This then tells you that perhaps, a specific type of visitor is more interested in your newsletter than the other. If so, then it could be beneficial to focus your optimization efforts on creating more buy-in for the less interested group.

d. Collect your data.

Once you’re all set on three previous steps, it’s time to collect your data. That’s straightforward enough as modern tools can be left alone to gather the necessary information.

The more important point we have to note here, however, is the specific metrics and KPIs you should be monitoring. In that regard, make sure that the KPIs and metrics you track are in absolute alignment with your goals and objectives.

For our newsletter sign-up example, the metric here, of course, is the quantity of newsletter sign-ups. And qualitative data you can look into can address the newsletter content itself, or the functionality of the sign-up form. It is important to keep this focus when looking at your data tracking tools as it’s easy to become inundated with the information coming in. If you’re not careful, overanalyzing all the data could lead to inaction.

With that, we go into phase two of the consumer behavior insight development process.

Phase 2: Analyzing and distilling the data into actionable insights.

This next is where it gets exciting. Many of you know that data and actionable insights from it are the cornerstones of informed decision-making for businesses. And it’s a non-negotiable in today’s digital landscape.

From these insights are birthed tailored strategies, products, and services that lead to customer satisfaction. It also enables you to maximize growth opportunities while minimizing risks. More importantly, as we move towards a marketing experimentation revolution, this is an important stepping stone to accelerating business growth.

Let’s begin.

a. Funnel analysis

Amplitude defines this as a method of analyzing the sequence of events leading up to a point of conversion. It is used to identify points in the conversion funnel where users tend to drop off. Similarly, it is used to identify bottlenecks in your conversion funnel.

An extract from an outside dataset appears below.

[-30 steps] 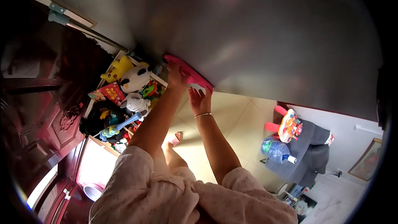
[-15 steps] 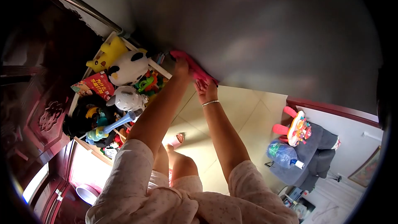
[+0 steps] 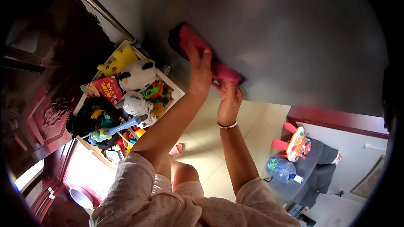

To conversion optimizers, this information is vital to understanding what friction points your business needs to relieve so that you can, in turn, reduce cart and/or form abandonment. This helps you sleuth out what you can optimize in your existing infrastructure and/or campaigns.

Some tools that are helpful for this type of analysis include:

  • Google Analytics
  • Amplitude
  • Mixpanel, and;
  • Heap

b. Time-based analysis

This is another useful method for analyzing data as it lets you identify user behavior trends over time. It can show you seasonality patterns, weekly or daily peeks, and even external influences that shift consumer behavior.

The best example of the value of time-based analysis is demonstrated by the way online trends cause spikes in searches. Remember what the Netflix show ‘Queen’s Gambit’ did to chess set sales in 2020? They created demand both in offline sales and online interest.

time-based Google trends result
PATTERNS OVER TIME. This sample time-based analysis of searches for chess sets shows that there was an unusual spike in search interest for the search term. This period coincides with the Netflix premiere and the rise in popularity of the Netflix show ‘Queen’s Gambit’. Trends data provided by Google. Screenshot taken by Propelrr.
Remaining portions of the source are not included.